▶ WHAT THE TASK REQUIRES
Write out the stretch of lines below that begins at the line with "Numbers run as" and ends at the line with "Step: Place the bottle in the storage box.", including both, exactly as given and nothing more.

[Records excerpted from a collection]
************
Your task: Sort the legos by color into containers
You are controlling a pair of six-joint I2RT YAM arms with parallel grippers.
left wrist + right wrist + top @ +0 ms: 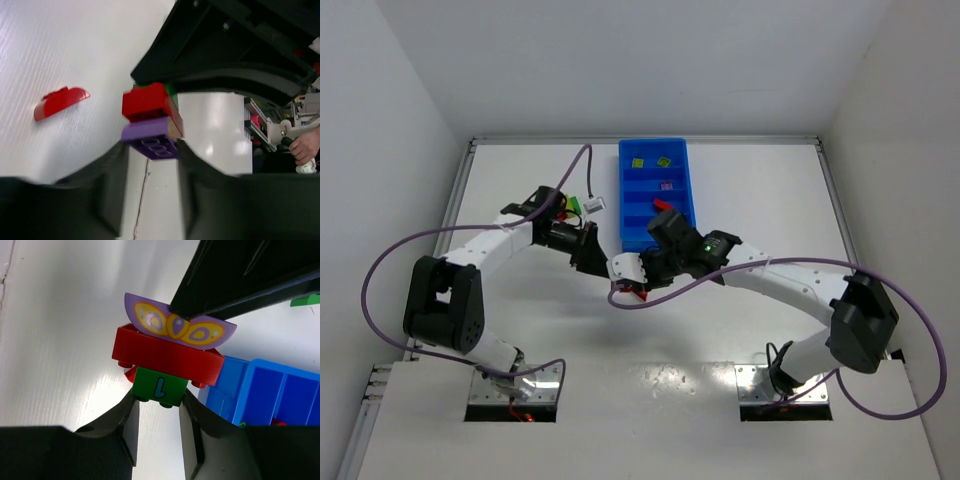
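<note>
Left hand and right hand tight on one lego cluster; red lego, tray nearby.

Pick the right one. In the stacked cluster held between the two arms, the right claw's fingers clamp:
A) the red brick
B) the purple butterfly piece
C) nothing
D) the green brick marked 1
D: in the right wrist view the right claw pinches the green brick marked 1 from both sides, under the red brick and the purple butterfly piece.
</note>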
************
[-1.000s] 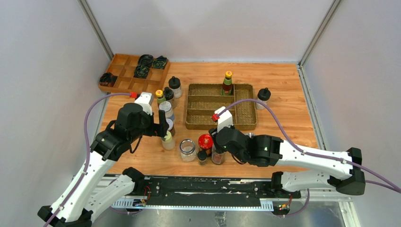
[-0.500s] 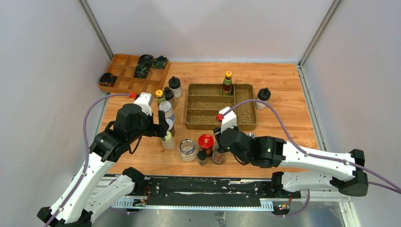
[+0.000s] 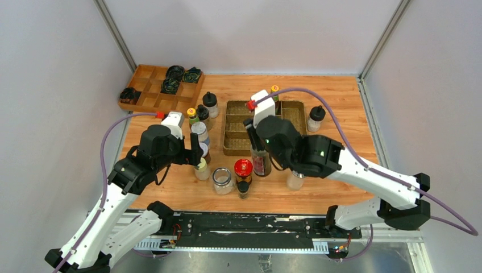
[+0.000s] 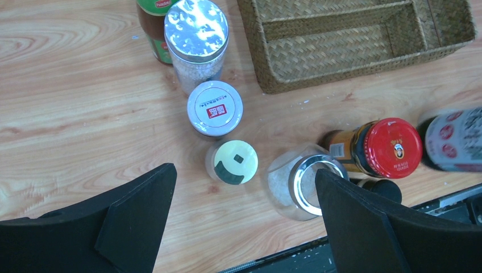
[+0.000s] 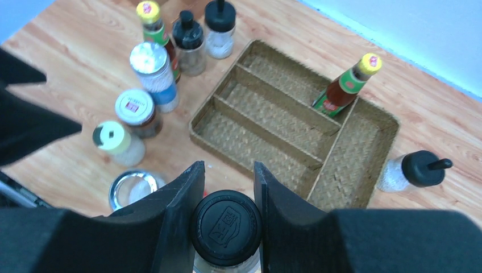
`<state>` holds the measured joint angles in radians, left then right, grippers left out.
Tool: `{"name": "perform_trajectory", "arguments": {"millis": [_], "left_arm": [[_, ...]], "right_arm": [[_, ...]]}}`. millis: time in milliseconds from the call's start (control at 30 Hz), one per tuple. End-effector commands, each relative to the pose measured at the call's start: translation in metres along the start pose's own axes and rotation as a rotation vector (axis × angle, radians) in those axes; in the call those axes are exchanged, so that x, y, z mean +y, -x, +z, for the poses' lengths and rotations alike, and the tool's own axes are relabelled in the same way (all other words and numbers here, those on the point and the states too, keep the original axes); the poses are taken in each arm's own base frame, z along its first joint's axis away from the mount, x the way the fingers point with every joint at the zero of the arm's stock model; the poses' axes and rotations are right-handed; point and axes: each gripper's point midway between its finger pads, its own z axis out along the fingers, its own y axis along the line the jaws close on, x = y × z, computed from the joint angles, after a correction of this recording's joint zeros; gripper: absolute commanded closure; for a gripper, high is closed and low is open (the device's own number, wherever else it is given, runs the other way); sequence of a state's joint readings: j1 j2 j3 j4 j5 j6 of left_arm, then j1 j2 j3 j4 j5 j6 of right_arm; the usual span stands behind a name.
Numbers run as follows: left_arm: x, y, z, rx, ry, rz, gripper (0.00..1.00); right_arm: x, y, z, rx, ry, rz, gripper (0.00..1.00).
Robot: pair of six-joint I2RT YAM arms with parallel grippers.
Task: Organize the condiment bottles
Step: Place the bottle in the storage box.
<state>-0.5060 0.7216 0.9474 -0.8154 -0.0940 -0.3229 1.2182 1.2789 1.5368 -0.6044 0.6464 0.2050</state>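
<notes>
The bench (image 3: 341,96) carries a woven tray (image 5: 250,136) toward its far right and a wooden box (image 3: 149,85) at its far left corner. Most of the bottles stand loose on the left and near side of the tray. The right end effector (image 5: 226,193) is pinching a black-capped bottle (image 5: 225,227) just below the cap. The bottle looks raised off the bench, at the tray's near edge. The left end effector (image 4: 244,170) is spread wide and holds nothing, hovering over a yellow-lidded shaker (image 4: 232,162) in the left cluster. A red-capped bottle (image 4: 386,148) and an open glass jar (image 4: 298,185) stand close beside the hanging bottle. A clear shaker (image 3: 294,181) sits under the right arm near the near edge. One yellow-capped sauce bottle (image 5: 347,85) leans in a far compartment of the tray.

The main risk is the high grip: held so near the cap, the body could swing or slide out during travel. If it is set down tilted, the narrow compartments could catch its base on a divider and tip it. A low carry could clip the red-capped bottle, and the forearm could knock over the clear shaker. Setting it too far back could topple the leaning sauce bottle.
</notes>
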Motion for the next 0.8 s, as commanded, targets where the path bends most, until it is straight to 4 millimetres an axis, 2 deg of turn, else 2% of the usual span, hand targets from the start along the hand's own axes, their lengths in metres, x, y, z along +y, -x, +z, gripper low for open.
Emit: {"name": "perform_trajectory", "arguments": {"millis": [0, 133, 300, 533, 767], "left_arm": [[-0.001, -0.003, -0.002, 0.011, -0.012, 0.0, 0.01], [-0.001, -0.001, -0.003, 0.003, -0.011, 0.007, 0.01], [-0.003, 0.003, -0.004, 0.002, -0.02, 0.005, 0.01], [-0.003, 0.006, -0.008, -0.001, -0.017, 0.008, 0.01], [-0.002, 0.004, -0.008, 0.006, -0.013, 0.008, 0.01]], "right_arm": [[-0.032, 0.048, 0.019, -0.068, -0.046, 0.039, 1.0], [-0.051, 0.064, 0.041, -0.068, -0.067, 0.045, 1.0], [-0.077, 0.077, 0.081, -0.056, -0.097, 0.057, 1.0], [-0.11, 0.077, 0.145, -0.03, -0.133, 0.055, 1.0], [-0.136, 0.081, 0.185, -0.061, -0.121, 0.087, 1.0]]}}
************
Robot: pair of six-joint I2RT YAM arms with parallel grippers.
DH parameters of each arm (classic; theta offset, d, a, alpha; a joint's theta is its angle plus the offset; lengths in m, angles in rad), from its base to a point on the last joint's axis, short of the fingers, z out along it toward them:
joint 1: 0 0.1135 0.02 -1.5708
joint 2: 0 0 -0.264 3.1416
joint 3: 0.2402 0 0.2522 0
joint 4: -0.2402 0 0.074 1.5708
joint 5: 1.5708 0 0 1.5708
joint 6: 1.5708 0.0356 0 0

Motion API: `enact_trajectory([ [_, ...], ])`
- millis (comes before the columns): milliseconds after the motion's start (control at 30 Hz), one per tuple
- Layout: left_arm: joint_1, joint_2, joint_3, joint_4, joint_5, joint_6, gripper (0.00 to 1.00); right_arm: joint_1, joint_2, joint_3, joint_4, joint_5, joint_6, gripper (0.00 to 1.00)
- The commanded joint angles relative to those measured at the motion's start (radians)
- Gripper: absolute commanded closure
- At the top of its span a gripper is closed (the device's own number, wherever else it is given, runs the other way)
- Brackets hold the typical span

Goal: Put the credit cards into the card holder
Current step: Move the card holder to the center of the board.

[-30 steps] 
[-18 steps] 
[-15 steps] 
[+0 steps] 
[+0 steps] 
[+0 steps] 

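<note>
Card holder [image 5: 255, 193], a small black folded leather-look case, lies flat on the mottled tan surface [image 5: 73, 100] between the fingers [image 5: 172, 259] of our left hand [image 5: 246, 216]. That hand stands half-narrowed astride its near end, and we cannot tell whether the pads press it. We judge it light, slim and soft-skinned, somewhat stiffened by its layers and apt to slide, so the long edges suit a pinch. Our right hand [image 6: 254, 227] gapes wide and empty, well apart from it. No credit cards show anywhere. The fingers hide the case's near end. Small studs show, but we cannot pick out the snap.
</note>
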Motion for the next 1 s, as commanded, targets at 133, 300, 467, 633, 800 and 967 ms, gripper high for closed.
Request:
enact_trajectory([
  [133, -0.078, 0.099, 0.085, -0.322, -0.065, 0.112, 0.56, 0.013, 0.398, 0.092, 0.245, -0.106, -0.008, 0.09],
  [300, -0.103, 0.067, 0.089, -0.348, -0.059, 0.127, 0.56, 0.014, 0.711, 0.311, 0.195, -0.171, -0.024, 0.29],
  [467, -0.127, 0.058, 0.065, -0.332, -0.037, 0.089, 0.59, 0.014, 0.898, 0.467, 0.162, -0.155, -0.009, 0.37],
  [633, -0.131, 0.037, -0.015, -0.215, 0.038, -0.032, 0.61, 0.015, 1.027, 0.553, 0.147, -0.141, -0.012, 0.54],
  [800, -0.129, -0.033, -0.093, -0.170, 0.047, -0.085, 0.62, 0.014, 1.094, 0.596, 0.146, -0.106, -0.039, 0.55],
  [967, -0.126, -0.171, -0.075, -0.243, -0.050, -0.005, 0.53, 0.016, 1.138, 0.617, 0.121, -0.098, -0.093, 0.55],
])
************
▶ EXERCISE SOLUTION
Numbers run as follows: left_arm: x, y, z, rx, ry, rz, gripper (0.00..1.00); right_arm: x, y, z, rx, ry, rz, gripper (0.00..1.00).
Robot: pair of six-joint I2RT YAM arms with parallel grippers.
Task: Organize the condiment bottles
Step: Place the bottle in the storage box.

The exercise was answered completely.